- Exercise: Every line below needs to be printed again exactly, without any of its pictures.

───── Data segment ─────

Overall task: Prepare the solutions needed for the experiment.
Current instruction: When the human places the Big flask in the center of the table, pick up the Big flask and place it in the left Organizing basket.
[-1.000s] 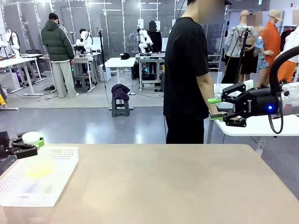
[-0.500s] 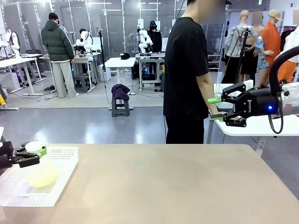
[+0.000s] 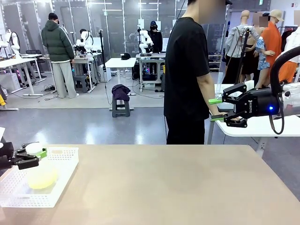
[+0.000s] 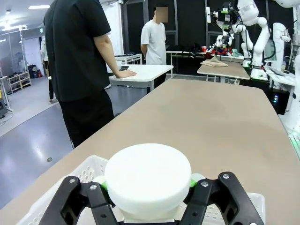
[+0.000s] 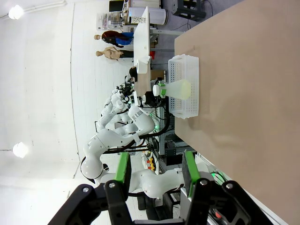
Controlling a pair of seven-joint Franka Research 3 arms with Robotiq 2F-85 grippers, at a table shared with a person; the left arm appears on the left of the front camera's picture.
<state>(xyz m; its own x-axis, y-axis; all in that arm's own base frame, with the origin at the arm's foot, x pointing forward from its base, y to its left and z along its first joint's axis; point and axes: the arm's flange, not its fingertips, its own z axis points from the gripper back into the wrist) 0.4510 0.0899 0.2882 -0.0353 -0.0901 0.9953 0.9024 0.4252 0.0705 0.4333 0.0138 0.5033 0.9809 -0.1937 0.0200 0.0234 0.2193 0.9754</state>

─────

- Expected answer:
Overall task: Prepare the solutions needed for the experiment.
Current instruction: When the human places the Big flask in the center of the table, pick up the Big flask and place it in the left Organizing basket.
[-1.000s] 
[-0.500s] 
[+0.000s] 
[+0.000s] 
[+0.000s] 
Controlling a pair of seven-joint Franka Research 3 arms with Robotiq 2F-85 grippers, at a table shared with a person; the left arm appears on the left of the front camera's picture.
<state>(xyz m; its own x-axis, y-axis; all in that arm's own base frame, with the origin at the arm's foot, x pointing forward from its base, y to its left and z along its first joint's axis; point and axes: the arm's flange, not its fingertips, its own z axis points from the gripper back into the wrist) 0.4510 0.0899 0.2882 -0.0353 -0.0901 0.9953 0.9024 0.4252 0.0705 0.4333 0.0138 0.5033 0.9809 -0.1937 0.0200 0.0234 0.2193 0.9754</state>

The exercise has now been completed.